Last edited 04/2019 and last reviewed 04/2019
Antiphospholipid antibodies (APAs) are a heterogenous group of antibodies directed against plasma proteins which bind to phospholipids.
- seen in 1-5% of apparently healthy subjects
- increased prevalence is seen with age and may be influenced by chronic disease, infections, malignancies and certain drugs
- it can arise as a primary phenomenon or secondary to other disorders such as connective tissue disorders, infections and malignancy (2)
- types of antiphospholipid antibodies include
- lupus anticoagulant
- the speciﬁcity for thrombosis is higher for LA than aCL or anti–β2-glycoprotein I antibodies (anti- β2GPI)
- also it is greater for higher than lower titre aCL
- anti–β2-glycoprotein I antibodies (anti- β2GPI)
- anticardiolipin antibodies (1)
- appropriate laboratory tests considered for detection of APAs include:
- lupus-anticoagulant assays -
- a functional assay based on a combination of several clotting tests
- detects immunoglobulins that cause prolonged clotting times in vitro but are associated with thrombosis in vivo
- some commonly used tests are the activated partial thromboplastin time (aPTT), the dilute Russell's viper venom time (dRVVT), and the kaolin clotting time (KCT).
- cardiolipin ELISA - detects antibodies against cardiolipin and cardiolipin bound β2-glycoprotein I
- anti– β2-glycoprotein I ELISA - antibodies against β2-glycoprotein I
- in patients who have all three tests positive, there is a higher risk for pregnancy morbidity or thromboembolism
- (1) Cohen D et al.
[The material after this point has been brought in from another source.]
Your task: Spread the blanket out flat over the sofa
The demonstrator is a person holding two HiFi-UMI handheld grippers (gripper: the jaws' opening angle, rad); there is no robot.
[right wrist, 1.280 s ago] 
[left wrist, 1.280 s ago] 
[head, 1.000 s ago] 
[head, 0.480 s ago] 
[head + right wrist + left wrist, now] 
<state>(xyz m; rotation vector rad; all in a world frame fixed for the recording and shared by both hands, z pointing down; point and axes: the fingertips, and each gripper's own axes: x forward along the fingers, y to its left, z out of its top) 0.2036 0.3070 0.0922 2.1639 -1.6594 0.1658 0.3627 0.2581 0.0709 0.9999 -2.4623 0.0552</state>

Diagnosis and management of the antiphospholipid syndrome. BMJ. 2010;340:c2541
- (2) Giannakopoulos B, Krilis SA.The pathogenesis of the antiphospholipid syndrome. N Engl J Med. 2013;368(11):1033-44
- (3) Keeling D et al.Guidelines on the investigation and management of antiphospholipid syndrome. Br J Haematol. 2012;157(1):47-58.